From the time he was a child, he knew he wanted to become an artist and create magical creatures filled with color and expression — alebrijes. He also wanted to honor the pre-Hispanic traditions that have had such an impact on his life. In this way, his career in publicity and marketing was substituted little by little for the life of an artist and artisan.
He studied painting and papier mache in the Academia de San Carlos and began to exhibit and sell his work on the sidewalks of Mexico City’s downtown Historic Center. He began developing different techniques that led him to work in theater, creating stage sets and props.
Manuel confides that it is his wife, Rosa Teresa, who gave him the nickname ‘Morneo’ because of his last name, Moreno.
Along the way, NOVICA appeared and has given the artisan the freedom to share his work in places he never imagined, taking Mexican culture to foreign lands.
“I’ve had an abundance of opportunities and challenges in my life and you learn to enjoy each one in a unique way. This lets you grow, to know yourself better and continue with whatever life brings. But there are times when you have to be humble and flexible, based on what life requires of you at that moment.

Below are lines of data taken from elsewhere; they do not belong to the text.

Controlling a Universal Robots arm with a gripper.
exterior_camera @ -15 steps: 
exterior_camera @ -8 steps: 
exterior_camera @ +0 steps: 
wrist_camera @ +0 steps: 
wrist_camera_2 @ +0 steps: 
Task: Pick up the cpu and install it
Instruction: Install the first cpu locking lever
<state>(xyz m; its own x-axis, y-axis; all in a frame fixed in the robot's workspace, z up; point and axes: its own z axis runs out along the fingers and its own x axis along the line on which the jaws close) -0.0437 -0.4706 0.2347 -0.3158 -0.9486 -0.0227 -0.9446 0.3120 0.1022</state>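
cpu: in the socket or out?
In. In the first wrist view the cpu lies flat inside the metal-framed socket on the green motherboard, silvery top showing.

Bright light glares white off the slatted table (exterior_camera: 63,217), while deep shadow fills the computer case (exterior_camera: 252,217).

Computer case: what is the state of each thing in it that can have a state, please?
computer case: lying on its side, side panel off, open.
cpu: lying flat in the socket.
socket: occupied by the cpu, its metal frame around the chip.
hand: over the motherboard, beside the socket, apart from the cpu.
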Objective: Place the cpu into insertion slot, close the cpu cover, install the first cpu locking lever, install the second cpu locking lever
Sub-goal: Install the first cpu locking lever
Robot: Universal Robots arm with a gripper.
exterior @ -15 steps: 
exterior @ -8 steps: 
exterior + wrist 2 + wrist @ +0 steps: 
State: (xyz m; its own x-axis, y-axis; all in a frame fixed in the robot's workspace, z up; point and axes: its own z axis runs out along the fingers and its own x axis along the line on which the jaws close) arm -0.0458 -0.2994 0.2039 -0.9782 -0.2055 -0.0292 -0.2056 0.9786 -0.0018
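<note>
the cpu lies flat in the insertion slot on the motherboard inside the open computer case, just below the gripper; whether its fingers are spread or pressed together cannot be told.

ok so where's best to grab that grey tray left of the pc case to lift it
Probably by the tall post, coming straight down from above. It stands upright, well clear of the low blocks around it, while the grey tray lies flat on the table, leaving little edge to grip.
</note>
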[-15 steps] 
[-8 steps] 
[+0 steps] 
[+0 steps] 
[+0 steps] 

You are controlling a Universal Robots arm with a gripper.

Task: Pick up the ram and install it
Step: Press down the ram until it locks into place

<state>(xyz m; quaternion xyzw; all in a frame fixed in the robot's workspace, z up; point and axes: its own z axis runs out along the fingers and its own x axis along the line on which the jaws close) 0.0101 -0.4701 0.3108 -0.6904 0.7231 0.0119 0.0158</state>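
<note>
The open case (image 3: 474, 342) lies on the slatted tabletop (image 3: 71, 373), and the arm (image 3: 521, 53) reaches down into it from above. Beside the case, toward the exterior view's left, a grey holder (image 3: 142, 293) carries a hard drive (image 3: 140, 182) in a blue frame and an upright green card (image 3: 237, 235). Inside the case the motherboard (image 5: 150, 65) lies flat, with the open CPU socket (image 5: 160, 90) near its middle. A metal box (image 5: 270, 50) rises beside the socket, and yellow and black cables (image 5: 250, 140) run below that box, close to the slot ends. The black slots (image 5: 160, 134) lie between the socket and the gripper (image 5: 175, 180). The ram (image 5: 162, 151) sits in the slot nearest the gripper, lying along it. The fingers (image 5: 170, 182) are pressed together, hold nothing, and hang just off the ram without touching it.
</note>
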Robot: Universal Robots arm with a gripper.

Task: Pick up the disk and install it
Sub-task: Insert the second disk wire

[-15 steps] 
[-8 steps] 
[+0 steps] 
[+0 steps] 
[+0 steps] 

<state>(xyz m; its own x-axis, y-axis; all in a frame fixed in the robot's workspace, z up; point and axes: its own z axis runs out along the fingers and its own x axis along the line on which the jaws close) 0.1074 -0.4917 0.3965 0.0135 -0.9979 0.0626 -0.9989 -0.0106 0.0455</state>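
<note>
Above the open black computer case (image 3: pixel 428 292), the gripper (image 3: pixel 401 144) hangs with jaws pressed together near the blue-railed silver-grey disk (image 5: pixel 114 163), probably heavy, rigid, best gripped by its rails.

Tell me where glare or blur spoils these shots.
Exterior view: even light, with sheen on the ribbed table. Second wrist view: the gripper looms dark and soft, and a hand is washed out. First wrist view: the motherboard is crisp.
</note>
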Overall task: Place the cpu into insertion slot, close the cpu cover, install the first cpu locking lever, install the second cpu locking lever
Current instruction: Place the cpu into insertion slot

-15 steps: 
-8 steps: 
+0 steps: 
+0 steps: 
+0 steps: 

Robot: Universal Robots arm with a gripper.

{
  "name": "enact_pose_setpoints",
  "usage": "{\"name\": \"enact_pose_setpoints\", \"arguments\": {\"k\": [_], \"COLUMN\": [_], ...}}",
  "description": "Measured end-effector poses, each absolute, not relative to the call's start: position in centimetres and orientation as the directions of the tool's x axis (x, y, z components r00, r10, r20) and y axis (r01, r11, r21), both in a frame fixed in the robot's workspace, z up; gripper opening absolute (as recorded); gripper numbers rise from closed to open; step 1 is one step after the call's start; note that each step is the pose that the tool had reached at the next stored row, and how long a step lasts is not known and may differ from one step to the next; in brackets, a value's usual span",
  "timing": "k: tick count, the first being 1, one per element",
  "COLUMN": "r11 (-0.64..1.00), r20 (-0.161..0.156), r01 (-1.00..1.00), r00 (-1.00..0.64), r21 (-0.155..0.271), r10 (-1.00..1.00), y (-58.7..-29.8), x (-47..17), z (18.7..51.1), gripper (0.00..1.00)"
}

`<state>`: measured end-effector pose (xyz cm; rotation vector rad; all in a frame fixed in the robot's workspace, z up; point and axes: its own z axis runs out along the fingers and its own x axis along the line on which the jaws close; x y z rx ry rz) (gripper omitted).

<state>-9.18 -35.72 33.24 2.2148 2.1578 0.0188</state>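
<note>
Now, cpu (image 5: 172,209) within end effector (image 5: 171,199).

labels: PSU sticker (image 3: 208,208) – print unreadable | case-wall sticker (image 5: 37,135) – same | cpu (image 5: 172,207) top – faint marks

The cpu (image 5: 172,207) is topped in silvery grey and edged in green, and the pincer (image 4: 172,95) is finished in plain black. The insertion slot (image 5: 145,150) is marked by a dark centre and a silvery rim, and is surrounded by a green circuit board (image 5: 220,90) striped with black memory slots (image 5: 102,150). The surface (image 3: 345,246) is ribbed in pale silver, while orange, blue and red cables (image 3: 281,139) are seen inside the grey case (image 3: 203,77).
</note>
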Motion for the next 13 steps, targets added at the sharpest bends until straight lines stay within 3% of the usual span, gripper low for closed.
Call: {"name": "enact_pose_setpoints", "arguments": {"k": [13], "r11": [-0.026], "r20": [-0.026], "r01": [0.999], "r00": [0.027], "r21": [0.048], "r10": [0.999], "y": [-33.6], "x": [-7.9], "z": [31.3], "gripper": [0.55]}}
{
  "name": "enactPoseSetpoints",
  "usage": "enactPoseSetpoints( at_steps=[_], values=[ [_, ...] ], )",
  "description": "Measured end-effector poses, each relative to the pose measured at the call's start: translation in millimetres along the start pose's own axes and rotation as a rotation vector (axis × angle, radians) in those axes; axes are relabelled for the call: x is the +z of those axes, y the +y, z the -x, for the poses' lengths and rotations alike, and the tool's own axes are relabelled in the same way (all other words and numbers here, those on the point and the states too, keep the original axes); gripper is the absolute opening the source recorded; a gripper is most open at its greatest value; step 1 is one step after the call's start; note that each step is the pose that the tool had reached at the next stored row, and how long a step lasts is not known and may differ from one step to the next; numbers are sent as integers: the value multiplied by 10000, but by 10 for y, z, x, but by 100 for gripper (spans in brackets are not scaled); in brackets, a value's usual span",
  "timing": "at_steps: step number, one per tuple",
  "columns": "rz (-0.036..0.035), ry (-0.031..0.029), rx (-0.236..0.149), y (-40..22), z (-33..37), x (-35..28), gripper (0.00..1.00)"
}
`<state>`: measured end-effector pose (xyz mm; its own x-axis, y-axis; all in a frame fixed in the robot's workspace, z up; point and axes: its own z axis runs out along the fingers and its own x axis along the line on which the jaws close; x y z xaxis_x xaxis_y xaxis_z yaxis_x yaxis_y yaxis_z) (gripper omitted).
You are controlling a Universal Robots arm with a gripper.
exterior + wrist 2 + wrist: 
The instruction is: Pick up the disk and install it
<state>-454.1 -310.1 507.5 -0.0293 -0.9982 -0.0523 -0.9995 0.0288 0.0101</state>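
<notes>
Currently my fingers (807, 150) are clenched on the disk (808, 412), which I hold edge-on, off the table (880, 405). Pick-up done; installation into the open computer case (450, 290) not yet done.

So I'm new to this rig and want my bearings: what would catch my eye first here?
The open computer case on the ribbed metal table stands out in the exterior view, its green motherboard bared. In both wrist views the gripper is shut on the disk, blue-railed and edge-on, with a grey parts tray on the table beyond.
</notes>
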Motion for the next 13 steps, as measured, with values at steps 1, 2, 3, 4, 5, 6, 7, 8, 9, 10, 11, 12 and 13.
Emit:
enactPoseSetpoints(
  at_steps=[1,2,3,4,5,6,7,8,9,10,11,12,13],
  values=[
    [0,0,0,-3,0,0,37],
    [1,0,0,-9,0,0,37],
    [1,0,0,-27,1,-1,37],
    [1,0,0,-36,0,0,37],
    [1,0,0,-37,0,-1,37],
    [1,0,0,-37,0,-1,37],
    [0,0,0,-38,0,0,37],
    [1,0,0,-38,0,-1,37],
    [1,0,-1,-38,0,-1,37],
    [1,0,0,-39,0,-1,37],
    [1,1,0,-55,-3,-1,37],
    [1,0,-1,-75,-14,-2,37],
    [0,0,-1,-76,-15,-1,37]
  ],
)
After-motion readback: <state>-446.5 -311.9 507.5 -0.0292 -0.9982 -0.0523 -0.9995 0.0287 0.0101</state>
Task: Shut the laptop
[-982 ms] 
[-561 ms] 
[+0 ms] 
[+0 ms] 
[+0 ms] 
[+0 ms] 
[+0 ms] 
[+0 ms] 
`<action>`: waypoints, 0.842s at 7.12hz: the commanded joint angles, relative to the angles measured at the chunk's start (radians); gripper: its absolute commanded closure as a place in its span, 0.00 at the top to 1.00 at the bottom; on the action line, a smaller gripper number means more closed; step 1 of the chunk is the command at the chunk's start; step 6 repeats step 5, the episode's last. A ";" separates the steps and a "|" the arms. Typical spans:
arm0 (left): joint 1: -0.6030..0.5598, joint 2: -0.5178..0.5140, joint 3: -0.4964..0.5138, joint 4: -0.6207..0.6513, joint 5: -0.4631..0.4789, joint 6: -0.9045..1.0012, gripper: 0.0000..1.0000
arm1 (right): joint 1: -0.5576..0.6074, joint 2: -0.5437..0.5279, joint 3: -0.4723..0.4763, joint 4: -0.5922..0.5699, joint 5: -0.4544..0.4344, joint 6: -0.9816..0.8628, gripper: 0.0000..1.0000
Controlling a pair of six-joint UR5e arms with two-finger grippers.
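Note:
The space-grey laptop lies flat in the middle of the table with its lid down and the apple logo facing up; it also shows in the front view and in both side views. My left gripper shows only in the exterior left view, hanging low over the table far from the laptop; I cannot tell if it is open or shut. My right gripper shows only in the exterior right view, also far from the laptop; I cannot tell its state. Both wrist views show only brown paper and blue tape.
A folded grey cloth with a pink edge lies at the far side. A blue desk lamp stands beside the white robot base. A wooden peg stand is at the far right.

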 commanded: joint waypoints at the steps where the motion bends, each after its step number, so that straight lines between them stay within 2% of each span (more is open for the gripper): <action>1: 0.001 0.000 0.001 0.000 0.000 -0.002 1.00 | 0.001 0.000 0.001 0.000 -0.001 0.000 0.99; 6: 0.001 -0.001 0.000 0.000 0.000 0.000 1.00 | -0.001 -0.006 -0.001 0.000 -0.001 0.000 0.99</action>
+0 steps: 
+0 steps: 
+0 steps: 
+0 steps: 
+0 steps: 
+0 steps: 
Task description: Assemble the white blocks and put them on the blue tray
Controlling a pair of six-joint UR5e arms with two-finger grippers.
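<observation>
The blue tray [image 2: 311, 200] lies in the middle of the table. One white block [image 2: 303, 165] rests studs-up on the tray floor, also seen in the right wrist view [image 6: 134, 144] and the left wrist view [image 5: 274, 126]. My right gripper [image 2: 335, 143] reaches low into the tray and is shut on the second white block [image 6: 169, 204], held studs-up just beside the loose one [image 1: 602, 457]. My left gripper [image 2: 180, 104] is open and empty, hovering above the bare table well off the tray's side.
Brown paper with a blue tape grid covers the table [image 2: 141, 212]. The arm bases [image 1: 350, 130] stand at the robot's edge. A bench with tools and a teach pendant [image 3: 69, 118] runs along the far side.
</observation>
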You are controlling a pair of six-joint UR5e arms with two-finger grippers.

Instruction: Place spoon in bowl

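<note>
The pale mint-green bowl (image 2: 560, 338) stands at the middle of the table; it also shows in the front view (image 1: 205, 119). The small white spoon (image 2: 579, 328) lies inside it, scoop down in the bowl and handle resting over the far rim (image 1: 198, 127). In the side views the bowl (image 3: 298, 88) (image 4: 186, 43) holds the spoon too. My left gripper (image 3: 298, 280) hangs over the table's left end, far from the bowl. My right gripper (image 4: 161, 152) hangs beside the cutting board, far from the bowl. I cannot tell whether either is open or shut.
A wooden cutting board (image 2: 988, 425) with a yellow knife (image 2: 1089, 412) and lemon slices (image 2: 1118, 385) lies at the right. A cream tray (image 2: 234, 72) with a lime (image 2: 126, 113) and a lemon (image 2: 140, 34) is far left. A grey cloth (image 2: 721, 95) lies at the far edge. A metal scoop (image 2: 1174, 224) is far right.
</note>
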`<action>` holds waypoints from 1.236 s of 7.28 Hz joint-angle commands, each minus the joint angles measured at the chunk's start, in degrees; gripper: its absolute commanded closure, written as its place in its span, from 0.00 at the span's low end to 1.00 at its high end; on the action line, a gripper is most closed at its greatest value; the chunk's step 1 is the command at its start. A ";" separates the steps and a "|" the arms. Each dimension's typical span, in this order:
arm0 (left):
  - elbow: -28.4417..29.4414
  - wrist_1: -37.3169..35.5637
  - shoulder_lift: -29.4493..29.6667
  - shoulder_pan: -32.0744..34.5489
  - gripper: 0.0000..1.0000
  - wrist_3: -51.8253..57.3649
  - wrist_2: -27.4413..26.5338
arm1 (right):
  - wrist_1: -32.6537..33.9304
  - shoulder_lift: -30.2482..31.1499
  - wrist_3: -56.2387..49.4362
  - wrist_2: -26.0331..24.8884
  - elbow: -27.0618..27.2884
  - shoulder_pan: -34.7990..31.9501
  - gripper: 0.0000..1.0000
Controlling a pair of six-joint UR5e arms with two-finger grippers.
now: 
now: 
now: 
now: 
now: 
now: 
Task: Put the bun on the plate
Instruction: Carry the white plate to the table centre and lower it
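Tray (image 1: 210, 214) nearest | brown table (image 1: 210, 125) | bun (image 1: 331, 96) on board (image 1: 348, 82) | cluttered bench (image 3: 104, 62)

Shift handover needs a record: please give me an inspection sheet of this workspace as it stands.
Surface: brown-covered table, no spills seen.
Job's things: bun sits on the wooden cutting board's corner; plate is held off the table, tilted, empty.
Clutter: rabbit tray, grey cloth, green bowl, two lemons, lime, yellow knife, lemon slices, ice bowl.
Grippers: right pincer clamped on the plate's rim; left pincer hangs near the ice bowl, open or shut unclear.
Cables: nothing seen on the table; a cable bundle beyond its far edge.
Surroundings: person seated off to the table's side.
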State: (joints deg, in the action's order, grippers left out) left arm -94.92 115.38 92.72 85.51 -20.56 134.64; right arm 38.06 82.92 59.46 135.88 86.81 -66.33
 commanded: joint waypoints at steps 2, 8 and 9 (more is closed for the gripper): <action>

“My wife has suffered from agoraphobia with depression and anxiety for 25 years. Her condition causes her to live with constant fears. It’s an extremely demanding condition that keeps my son and me always watching over her. Her memory loss has made her a difficult person with a tendency to hurt herself physically, so we need to keep sharp and dangerous objects away from her. In addition, she suffered an accident 15 years ago.
“During the past three years, her condition has deteriorated rapidly, affecting certain movements and causing chronic memory loss.
“I found it necessary to work less and work from home to stay on top of her needs and care.
“It’s difficult and painful to watch a person you love deteriorate, to witness the tough moments while being her source of support at the same time. I could give up and leave her in the care of specialists, but she is my wife, my life companion. All I want is to be with her as long as possible, as long as God permits it.
Morneo still finds joy in his work and his artistry. He finds the strength to continue creating his one-of-a-kind works of art and is grateful for the patronage of his NOVICA supporters.